Collected data:
════════

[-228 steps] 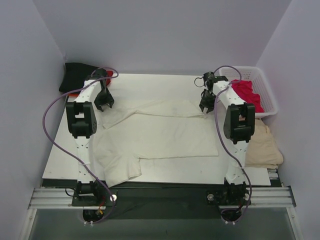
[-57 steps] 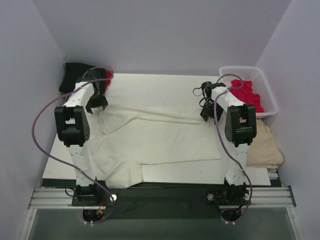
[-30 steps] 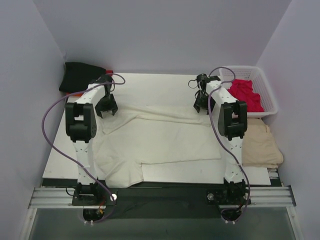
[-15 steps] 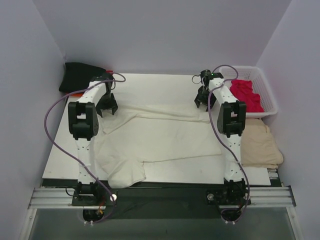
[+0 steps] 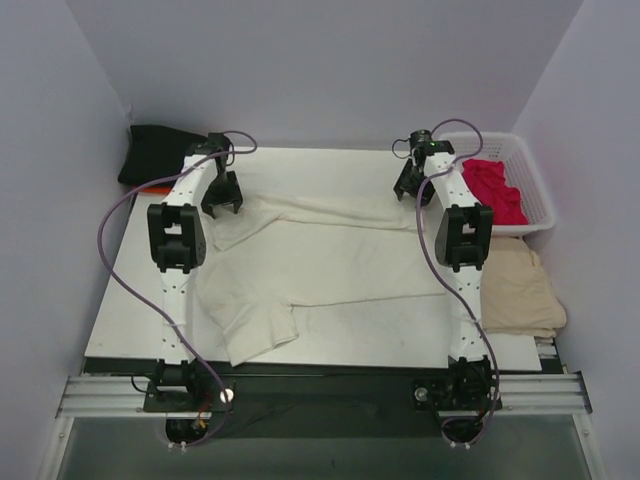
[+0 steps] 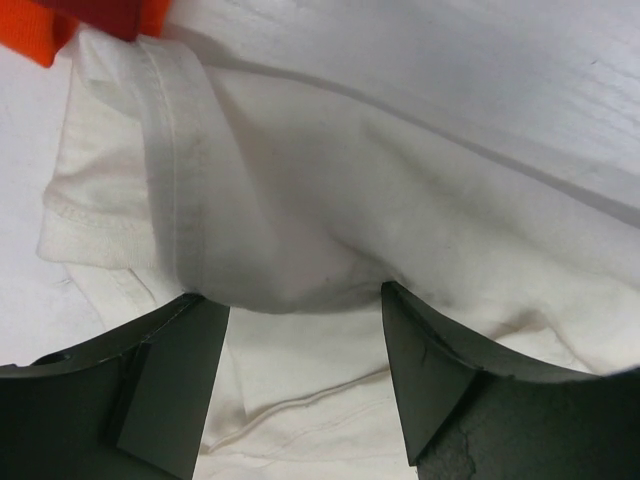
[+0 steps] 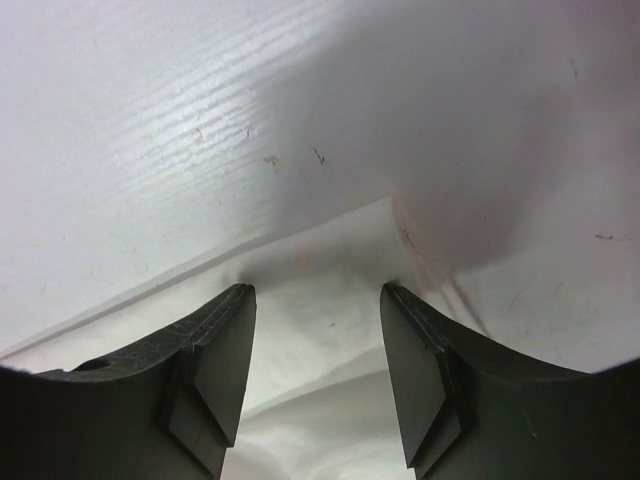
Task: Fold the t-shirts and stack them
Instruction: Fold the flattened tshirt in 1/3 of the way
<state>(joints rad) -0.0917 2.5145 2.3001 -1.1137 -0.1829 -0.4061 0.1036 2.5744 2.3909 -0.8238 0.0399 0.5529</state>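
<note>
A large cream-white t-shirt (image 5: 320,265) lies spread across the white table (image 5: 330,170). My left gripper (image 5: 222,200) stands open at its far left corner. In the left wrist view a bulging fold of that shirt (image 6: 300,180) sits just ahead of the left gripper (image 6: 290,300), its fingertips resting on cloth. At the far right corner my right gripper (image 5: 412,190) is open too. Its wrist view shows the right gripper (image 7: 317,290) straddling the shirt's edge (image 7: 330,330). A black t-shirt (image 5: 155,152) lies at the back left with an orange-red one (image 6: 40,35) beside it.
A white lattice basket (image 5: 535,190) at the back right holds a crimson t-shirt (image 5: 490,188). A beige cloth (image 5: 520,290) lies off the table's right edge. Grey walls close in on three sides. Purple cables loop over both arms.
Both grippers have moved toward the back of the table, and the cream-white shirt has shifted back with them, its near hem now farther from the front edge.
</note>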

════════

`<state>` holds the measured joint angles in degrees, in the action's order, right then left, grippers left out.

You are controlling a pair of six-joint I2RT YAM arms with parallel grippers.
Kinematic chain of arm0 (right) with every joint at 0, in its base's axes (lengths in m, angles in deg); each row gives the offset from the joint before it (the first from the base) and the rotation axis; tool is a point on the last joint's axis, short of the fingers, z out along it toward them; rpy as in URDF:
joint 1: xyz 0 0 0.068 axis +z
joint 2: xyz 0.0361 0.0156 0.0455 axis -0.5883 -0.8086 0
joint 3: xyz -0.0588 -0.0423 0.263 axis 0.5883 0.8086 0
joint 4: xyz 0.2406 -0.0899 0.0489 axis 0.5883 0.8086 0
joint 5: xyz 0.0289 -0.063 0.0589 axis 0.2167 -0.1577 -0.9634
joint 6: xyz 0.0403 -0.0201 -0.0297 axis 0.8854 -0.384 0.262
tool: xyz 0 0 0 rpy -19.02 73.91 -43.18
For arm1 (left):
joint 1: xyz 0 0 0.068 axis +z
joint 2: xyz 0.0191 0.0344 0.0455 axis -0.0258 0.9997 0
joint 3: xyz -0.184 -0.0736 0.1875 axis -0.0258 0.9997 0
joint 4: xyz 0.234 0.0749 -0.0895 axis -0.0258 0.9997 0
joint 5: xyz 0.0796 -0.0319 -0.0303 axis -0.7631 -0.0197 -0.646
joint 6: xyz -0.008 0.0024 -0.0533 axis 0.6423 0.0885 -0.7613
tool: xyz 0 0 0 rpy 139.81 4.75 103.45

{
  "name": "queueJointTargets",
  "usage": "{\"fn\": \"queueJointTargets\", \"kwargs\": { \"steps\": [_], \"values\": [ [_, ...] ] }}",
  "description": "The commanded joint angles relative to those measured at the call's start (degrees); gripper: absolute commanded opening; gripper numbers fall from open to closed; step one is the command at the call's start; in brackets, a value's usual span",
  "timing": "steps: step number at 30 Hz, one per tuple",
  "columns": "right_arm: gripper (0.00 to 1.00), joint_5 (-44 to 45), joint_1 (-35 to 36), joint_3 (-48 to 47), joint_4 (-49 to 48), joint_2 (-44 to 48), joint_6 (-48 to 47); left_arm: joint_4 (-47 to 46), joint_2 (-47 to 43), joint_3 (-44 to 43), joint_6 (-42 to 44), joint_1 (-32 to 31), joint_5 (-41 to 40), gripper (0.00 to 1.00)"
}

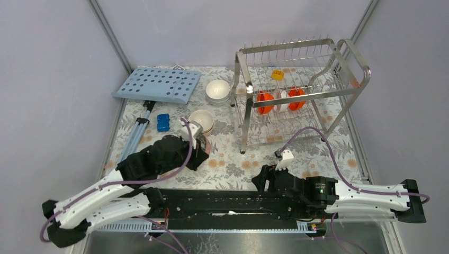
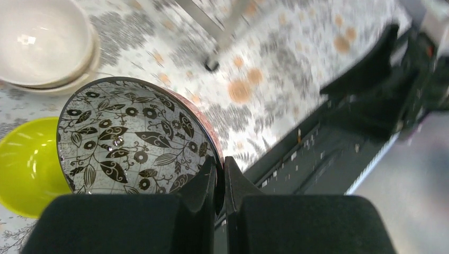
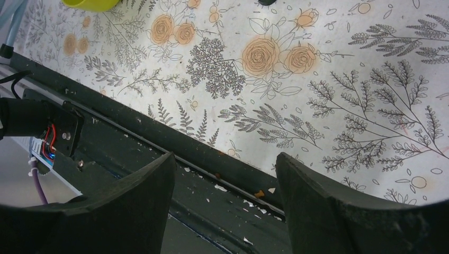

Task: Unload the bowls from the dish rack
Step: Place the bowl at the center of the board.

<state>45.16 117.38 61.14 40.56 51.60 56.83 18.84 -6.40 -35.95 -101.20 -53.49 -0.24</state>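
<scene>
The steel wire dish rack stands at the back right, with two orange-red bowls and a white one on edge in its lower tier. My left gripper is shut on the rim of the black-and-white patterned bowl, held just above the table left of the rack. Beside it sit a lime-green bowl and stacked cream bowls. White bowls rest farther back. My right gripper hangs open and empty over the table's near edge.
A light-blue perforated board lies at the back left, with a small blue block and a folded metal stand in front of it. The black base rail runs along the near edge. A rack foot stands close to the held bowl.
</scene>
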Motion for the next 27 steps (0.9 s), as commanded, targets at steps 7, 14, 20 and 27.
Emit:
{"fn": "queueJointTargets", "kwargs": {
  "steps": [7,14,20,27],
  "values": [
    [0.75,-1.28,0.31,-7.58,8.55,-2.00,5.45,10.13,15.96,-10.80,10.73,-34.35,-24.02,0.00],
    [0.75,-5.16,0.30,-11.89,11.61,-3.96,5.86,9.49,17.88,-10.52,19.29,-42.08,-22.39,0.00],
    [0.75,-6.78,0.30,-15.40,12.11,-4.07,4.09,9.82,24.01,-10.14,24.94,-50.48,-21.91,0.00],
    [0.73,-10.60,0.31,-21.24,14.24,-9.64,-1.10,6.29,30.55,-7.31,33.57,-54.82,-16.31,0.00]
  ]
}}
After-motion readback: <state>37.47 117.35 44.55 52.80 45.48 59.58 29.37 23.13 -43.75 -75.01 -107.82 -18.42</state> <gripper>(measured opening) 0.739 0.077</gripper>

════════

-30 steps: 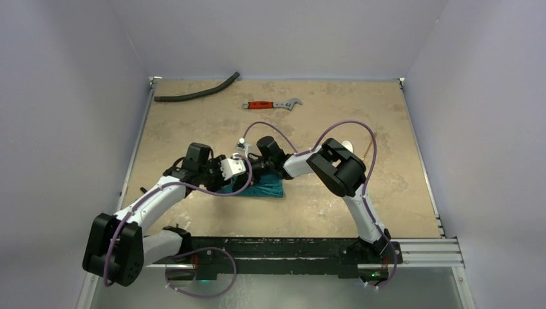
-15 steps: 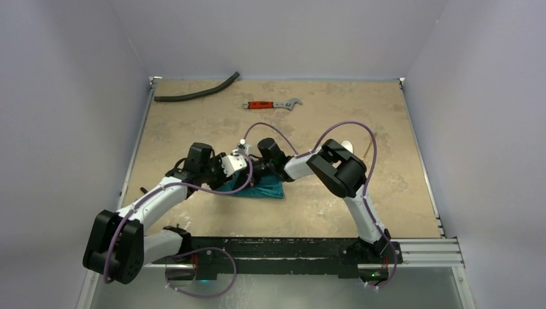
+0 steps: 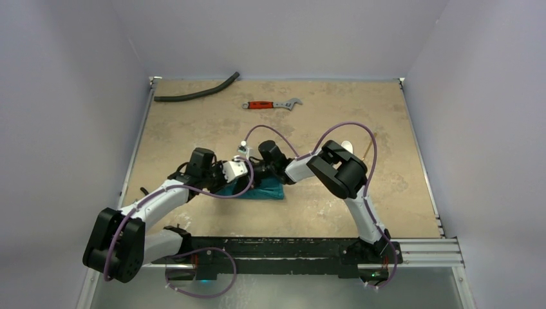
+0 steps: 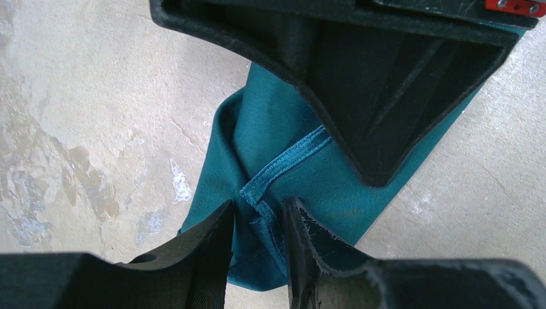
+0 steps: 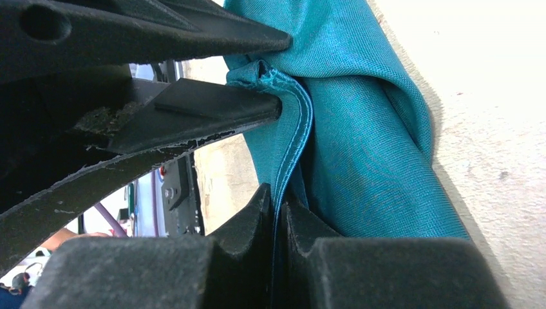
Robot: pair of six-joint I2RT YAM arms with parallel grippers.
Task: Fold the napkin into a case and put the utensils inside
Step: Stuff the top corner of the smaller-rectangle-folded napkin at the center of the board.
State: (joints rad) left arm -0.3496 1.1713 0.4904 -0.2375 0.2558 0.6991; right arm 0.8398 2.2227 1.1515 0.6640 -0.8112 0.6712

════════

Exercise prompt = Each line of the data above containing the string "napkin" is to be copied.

Response to the exercise =
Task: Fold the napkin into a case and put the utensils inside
Step: Stuff the top corner of the smaller-rectangle-folded napkin at the center of the board.

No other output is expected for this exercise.